18th Apr 2008
Chairman’s comments
Below are the comments I will be making at tonight’s Coca Cola CIPR Press and Broadcast Awards:
Deputy First Minister, Ladies and gentlemen is a wonderful pleasure to welcome you all here tonight for the 15th Coca Cola CIPR Press and Broadcast Awards.
Can I thank Coca Cola for their continued sponsorship and support as well as the other sponsors and of course my colleagues on the CIPR Committee for the voluntary commitment and enthusiasm for all the events we host. No awards would be possible without the judges and can I thank them all and in particular Bob Satchell as chairperson for committing to the onerous task of adjudicating on very high quality work. Of course none of this would be possible without the work of MCI Ovation, our events company, who are pulling this party together for us all. Can you join with me in showing your appreciation for all of the above.
Most of all can I thank each and every member of the press who entered these awards. The ongoing determination to excel and desire to compete has characterised this night since its inception a decade and a half ago. Tonight will be no different.
It is a great pleasure to welcome you Deputy First Minister.
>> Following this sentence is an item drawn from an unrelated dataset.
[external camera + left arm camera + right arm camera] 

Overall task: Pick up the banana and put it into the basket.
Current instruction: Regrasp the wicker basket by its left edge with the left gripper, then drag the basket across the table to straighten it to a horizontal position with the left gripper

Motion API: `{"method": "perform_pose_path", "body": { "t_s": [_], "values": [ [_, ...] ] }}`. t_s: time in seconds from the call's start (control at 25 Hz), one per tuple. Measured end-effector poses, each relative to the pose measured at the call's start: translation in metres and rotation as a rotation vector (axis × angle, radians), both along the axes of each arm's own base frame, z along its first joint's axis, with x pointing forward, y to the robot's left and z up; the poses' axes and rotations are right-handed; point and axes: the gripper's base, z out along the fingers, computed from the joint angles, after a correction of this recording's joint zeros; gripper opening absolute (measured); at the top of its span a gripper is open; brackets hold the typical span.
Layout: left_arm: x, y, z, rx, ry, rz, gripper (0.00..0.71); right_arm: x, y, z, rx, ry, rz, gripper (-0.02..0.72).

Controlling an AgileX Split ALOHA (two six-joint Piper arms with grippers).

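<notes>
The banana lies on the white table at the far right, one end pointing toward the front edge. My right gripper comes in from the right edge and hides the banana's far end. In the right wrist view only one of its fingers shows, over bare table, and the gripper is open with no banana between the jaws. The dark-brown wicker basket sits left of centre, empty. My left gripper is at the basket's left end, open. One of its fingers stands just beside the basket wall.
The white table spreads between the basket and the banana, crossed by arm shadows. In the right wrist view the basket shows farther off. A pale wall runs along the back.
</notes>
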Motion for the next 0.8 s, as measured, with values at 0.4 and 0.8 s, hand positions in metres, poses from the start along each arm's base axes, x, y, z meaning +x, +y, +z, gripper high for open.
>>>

In the tenth anniversary year of the Good Friday Agreement I can think of no finer way of acknowledging our shared institutions and in welcoming the opportunities created by locally accountable government then by your presence here tonight Mr McGuinness. I know you will have to leave us after your remarks for another engagement but on behalf of the Chartered Institute of Public Relations and I am sure everyone here, can I thank you for making the time to be with us and wish our institutions a long and productive life.
These are the only press awards organised by the public relations’ profession anywhere in these islands. I know colleagues elsewhere on these islands are exploring the possibility of hosting similar events. We would encourage them to do so. The fourth estate deserves recognition and we are particularly proud to be associated with you.
Long used to being world news little did we ever think that our press would become the talk of every editor in the free world. Yet the recent determination of one newspaper to defend the principle of fair comment has brought a global spotlight on this city. The CIPR stands with the Irish News as I believe we all do for defending this on behalf of the free press everywhere.
Our new institutions have brought challenges for us all. The business of investigative journalism has moved from the dark allies of paramilitarism to the accounts of state and the concerns of local politics. We have recognised this with a new category, scoop of the year. For many of you Freedom of Information is the torch you can shine in the filing cabinets of public administration. The bain of many a colleague in the public sector it remains none the less a fundamental plank of open government. There can be no dark corners in a free society.
Worldwide 87 journalists were killed in 2007 doing their job. We remember them and the only journalist murdered during our conflict, Martin O’Hagan. 8 more have fallen this year. Killed for seeking the truth. On night’s like tonight I am reminded of the words of the great journalist and philosopher Albert Camus when he said that “A free press can of course be good or bad, but, most certainly, without freedom it will never be anything but bad.”
Of course if it not just hard news we celebrate tonight. It is all news. From features to fillies the business pages to the glory of our great games you give us something to talk about over coffee to text about when bored and, for the die hards like myself a blog or two along the way.
Thank you for making this night a special one.
And most of all for filling our lives with news and gossip and something to argue about.